→ Description of the task
Down to the last line, repeat the data below exactly.

________

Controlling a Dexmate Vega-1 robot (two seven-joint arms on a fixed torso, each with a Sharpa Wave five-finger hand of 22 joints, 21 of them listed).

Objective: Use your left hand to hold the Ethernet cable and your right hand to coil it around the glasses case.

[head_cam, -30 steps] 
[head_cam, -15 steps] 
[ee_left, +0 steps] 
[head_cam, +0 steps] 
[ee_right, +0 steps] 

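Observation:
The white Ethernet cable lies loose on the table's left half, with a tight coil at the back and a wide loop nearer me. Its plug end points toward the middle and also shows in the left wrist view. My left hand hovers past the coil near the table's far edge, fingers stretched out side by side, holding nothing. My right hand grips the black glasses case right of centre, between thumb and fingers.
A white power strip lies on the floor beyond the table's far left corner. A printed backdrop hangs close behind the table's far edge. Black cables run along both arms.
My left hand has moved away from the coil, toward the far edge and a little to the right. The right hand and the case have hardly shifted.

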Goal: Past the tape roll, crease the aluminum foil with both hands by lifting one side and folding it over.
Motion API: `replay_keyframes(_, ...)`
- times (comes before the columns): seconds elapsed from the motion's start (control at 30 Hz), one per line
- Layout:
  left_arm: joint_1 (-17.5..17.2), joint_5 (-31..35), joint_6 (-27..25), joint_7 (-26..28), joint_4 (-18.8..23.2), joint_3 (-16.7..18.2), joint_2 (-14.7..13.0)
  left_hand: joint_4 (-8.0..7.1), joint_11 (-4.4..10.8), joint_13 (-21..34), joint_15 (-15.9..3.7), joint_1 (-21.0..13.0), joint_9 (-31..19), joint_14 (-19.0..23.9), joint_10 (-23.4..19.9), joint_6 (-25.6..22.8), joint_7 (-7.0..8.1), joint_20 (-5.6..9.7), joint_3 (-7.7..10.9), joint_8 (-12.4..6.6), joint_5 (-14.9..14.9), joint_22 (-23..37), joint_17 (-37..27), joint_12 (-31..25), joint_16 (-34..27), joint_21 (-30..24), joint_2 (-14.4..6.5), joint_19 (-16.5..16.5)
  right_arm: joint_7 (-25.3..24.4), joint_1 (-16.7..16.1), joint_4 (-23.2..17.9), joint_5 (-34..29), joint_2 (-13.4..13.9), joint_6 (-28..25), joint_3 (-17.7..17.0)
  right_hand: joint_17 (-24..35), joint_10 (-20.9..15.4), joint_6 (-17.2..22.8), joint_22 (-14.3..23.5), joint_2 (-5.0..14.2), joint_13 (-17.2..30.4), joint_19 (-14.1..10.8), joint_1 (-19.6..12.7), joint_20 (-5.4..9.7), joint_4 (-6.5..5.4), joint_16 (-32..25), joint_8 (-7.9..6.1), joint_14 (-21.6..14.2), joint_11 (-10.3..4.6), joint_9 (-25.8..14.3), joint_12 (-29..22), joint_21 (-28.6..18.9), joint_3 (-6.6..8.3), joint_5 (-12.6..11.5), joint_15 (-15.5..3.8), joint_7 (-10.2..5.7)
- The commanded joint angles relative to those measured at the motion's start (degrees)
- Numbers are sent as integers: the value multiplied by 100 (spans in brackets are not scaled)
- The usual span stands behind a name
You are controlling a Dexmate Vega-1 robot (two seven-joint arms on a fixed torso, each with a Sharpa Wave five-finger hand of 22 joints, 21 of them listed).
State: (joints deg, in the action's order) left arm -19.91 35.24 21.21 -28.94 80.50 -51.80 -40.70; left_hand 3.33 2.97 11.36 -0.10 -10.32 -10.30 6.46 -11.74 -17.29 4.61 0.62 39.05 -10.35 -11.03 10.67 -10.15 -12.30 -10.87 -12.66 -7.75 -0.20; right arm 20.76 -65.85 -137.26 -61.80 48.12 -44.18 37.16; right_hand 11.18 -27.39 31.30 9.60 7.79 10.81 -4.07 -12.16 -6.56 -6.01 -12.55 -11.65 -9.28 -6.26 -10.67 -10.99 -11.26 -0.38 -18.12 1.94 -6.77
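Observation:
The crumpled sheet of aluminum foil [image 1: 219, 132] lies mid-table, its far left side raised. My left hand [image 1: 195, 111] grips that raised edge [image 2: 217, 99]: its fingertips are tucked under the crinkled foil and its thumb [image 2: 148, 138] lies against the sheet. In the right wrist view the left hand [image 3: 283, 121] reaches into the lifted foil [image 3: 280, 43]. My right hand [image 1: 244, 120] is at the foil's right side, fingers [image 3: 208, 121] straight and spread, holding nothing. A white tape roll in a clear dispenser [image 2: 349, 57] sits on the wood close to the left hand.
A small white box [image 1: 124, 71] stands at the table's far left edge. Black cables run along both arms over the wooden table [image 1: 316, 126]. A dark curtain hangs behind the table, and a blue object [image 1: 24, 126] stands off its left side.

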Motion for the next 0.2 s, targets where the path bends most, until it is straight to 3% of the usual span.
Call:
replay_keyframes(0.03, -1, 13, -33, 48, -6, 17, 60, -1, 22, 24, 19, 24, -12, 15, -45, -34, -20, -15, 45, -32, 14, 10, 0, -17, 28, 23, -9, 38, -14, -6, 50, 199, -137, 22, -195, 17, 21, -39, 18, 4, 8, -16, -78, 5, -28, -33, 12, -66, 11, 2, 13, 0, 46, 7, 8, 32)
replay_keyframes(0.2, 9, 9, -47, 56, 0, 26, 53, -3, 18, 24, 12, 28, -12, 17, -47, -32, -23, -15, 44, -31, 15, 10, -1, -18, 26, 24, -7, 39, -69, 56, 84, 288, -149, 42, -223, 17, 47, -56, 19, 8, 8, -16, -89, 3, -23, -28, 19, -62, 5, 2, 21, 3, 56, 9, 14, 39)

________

→ Answer section
Controlling a Dexmate Vega-1 robot (two seven-joint arms on a fixed torso, each with a Sharpa Wave five-finger hand of 22 joints, 21 of them listed).

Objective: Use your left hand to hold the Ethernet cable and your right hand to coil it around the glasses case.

[head_cam, -30 steps] 
[head_cam, -15 steps] 
[ee_left, +0 steps] 
[head_cam, +0 steps] 
[ee_right, +0 steps] 

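Observation:
The white Ethernet cable lies loose on the table's left half, with a tight coil at the back and a wide loop nearer me. Its plug end points toward the middle and also shows in the left wrist view. My left hand hovers past the coil near the table's far edge, fingers stretched out side by side, holding nothing. My right hand grips the black glasses case right of centre, between thumb and fingers.
A white power strip lies on the floor beyond the table's far left corner. A printed backdrop hangs close behind the table's far edge. Black cables run along both arms.
My left hand has moved away from the coil, toward the far edge and a little to the right. The right hand and the case have hardly shifted.
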
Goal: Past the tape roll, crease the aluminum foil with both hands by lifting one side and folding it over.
Motion API: `replay_keyframes(_, ...)`
- times (comes before the columns): seconds elapsed from the motion's start (control at 30 Hz), one per line
- Layout:
  left_arm: joint_1 (-17.5..17.2), joint_5 (-31..35), joint_6 (-27..25), joint_7 (-26..28), joint_4 (-18.8..23.2), joint_3 (-16.7..18.2), joint_2 (-14.7..13.0)
  left_hand: joint_4 (-8.0..7.1), joint_11 (-4.4..10.8), joint_13 (-21..34), joint_15 (-15.9..3.7), joint_1 (-21.0..13.0), joint_9 (-31..19), joint_14 (-19.0..23.9), joint_10 (-23.4..19.9), joint_6 (-25.6..22.8), joint_7 (-7.0..8.1), joint_20 (-5.6..9.7), joint_3 (-7.7..10.9), joint_8 (-12.4..6.6), joint_5 (-14.9..14.9), joint_22 (-23..37), joint_17 (-37..27), joint_12 (-31..25), joint_16 (-34..27), joint_21 (-30..24), joint_2 (-14.4..6.5), joint_19 (-16.5..16.5)
  right_arm: joint_7 (-25.3..24.4), joint_1 (-16.7..16.1), joint_4 (-23.2..17.9), joint_5 (-34..29), joint_2 (-13.4..13.9), joint_6 (-28..25), joint_3 (-17.7..17.0)
  right_hand: joint_17 (-24..35), joint_10 (-20.9..15.4), joint_6 (-17.2..22.8), joint_22 (-14.3..23.5), joint_2 (-5.0..14.2), joint_13 (-17.2..30.4), joint_19 (-14.1..10.8), joint_1 (-19.6..12.7), joint_20 (-5.4..9.7), joint_4 (-6.5..5.4), joint_16 (-32..25), joint_8 (-7.9..6.1), joint_14 (-21.6..14.2), joint_11 (-10.3..4.6), joint_9 (-25.8..14.3), joint_12 (-29..22), joint_21 (-28.6..18.9), joint_3 (-6.6..8.3), joint_5 (-12.6..11.5), joint_15 (-15.5..3.8), joint_7 (-10.2..5.7)
- The commanded joint angles relative to those measured at the motion's start (degrees)
- Numbers are sent as integers: the value multiplied by 100 (spans in brackets are not scaled)
- The usual span stands behind a name
You are controlling a Dexmate Vega-1 robot (two seven-joint arms on a fixed torso, each with a Sharpa Wave five-finger hand of 22 joints, 21 of them listed).
State: (joints deg, in the action's order) left arm -19.91 35.24 21.21 -28.94 80.50 -51.80 -40.70; left_hand 3.33 2.97 11.36 -0.10 -10.32 -10.30 6.46 -11.74 -17.29 4.61 0.62 39.05 -10.35 -11.03 10.67 -10.15 -12.30 -10.87 -12.66 -7.75 -0.20; right arm 20.76 -65.85 -137.26 -61.80 48.12 -44.18 37.16; right_hand 11.18 -27.39 31.30 9.60 7.79 10.81 -4.07 -12.16 -6.56 -6.01 -12.55 -11.65 -9.28 -6.26 -10.67 -10.99 -11.26 -0.38 -18.12 1.94 -6.77
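Observation:
The crumpled sheet of aluminum foil [image 1: 219, 132] lies mid-table, its far left side raised. My left hand [image 1: 195, 111] grips that raised edge [image 2: 217, 99]: its fingertips are tucked under the crinkled foil and its thumb [image 2: 148, 138] lies against the sheet. In the right wrist view the left hand [image 3: 283, 121] reaches into the lifted foil [image 3: 280, 43]. My right hand [image 1: 244, 120] is at the foil's right side, fingers [image 3: 208, 121] straight and spread, holding nothing. A white tape roll in a clear dispenser [image 2: 349, 57] sits on the wood close to the left hand.
A small white box [image 1: 124, 71] stands at the table's far left edge. Black cables run along both arms over the wooden table [image 1: 316, 126]. A dark curtain hangs behind the table, and a blue object [image 1: 24, 126] stands off its left side.
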
Motion for the next 0.2 s, targets where the path bends most, until it is straight to 3% of the usual span.
Call:
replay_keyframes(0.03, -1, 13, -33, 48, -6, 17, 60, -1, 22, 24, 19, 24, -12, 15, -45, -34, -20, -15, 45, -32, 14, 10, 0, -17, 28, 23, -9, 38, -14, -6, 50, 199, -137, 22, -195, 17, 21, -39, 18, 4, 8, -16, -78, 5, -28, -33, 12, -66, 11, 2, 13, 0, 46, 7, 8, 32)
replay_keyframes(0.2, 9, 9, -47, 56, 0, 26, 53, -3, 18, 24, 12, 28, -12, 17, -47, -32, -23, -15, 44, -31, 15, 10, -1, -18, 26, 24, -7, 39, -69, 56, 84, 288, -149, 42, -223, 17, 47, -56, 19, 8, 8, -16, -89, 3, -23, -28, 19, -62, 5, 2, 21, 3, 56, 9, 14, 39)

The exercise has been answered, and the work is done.